Collected data:
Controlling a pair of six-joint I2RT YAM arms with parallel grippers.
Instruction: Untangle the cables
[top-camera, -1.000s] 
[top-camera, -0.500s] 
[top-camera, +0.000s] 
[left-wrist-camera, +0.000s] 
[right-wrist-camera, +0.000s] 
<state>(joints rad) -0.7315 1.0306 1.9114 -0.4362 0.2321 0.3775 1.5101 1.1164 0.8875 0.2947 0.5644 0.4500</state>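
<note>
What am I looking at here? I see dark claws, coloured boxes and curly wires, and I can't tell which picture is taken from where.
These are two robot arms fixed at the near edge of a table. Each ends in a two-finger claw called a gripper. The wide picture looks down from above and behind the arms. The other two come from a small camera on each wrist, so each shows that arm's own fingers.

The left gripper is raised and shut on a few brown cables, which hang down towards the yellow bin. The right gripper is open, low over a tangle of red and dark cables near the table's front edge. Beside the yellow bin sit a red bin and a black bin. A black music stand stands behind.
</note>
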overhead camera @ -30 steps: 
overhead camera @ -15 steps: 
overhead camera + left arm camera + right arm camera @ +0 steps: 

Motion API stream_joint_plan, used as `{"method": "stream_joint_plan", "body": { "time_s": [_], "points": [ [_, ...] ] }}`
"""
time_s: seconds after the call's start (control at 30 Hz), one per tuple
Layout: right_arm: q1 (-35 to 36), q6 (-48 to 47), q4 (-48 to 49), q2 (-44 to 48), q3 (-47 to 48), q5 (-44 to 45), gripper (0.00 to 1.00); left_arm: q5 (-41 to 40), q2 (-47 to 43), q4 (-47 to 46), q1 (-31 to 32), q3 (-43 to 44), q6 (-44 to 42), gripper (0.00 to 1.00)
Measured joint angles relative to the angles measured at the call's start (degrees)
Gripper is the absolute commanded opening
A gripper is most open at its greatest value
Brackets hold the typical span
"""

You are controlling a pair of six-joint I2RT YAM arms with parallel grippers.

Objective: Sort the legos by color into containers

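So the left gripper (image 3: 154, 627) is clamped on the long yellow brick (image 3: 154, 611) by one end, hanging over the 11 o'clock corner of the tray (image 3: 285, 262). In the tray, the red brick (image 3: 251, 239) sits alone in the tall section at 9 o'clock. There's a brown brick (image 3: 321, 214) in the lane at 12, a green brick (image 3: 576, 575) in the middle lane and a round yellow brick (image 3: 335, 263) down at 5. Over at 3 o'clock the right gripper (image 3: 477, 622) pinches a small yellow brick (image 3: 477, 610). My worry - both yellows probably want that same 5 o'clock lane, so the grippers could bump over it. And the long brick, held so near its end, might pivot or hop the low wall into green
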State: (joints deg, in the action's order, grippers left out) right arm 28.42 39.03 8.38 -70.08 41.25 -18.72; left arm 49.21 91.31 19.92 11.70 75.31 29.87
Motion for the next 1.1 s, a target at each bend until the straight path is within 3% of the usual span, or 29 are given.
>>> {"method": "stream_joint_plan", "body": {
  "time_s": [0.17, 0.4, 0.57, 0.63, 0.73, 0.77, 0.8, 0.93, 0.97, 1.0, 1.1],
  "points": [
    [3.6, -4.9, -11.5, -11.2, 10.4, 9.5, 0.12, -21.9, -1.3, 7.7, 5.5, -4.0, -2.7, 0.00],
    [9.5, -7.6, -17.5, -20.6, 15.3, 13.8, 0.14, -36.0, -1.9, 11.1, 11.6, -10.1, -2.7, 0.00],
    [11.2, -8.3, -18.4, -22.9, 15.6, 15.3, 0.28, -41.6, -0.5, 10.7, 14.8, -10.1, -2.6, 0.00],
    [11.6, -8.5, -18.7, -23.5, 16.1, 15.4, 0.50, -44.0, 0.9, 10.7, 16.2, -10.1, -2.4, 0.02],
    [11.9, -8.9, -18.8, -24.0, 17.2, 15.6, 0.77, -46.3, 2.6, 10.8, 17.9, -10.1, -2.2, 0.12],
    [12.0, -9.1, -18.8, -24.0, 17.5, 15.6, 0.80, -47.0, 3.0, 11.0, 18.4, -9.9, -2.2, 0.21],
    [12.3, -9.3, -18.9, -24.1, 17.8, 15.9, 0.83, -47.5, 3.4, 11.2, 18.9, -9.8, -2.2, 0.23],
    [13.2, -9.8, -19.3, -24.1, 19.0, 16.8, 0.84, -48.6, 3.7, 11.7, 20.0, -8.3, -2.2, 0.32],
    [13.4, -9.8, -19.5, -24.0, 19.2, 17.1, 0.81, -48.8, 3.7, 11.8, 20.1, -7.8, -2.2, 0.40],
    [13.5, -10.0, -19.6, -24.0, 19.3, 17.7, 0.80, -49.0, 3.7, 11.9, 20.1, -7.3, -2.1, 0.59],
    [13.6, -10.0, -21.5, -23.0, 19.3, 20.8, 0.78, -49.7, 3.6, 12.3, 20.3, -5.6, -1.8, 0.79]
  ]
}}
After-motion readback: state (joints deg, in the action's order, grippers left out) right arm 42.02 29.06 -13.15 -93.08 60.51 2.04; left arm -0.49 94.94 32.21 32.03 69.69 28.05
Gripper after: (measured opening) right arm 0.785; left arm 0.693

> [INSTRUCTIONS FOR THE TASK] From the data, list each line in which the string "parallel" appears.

> [RESPONSE BELOW]
Controlling a pair of six-joint I2RT YAM arms with parallel grippers.
You are controlling a pair of six-joint I2RT YAM arms with parallel grippers.

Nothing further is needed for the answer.